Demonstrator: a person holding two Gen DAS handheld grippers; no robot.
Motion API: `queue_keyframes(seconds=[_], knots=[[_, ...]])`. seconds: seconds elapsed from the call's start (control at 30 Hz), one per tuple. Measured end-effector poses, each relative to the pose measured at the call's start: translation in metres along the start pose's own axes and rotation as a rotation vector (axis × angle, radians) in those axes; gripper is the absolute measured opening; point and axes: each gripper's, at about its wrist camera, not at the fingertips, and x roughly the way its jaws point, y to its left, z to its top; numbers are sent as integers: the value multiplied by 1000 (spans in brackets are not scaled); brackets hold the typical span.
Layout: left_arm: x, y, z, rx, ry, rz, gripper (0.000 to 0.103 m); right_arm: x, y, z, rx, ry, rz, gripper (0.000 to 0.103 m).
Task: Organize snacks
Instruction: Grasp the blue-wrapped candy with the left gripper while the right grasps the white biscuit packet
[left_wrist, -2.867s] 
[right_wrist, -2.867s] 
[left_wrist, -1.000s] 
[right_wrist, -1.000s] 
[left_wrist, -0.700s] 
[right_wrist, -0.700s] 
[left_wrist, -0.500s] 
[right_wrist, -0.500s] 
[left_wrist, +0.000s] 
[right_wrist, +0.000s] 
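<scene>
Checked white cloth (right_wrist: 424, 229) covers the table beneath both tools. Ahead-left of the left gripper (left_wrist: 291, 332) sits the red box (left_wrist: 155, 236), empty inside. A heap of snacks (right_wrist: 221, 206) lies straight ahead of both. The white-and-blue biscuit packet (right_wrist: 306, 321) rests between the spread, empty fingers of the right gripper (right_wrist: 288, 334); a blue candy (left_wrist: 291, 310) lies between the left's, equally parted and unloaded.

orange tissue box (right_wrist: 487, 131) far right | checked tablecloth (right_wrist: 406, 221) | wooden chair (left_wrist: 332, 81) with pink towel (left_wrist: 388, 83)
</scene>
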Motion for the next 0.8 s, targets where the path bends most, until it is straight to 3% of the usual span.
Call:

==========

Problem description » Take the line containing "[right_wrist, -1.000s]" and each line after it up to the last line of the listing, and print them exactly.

Solution to the problem »
[right_wrist, -1.000s] 
[left_wrist, -0.700s] 
[right_wrist, -0.700s] 
[left_wrist, -0.500s] 
[right_wrist, -0.500s] 
[left_wrist, +0.000s] 
[right_wrist, +0.000s] 
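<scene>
Checked white cloth (right_wrist: 424, 229) covers the table beneath both tools. Ahead-left of the left gripper (left_wrist: 291, 332) sits the red box (left_wrist: 155, 236), empty inside. A heap of snacks (right_wrist: 221, 206) lies straight ahead of both. The white-and-blue biscuit packet (right_wrist: 306, 321) rests between the spread, empty fingers of the right gripper (right_wrist: 288, 334); a blue candy (left_wrist: 291, 310) lies between the left's, equally parted and unloaded.

orange tissue box (right_wrist: 487, 131) far right | checked tablecloth (right_wrist: 406, 221) | wooden chair (left_wrist: 332, 81) with pink towel (left_wrist: 388, 83)
</scene>
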Motion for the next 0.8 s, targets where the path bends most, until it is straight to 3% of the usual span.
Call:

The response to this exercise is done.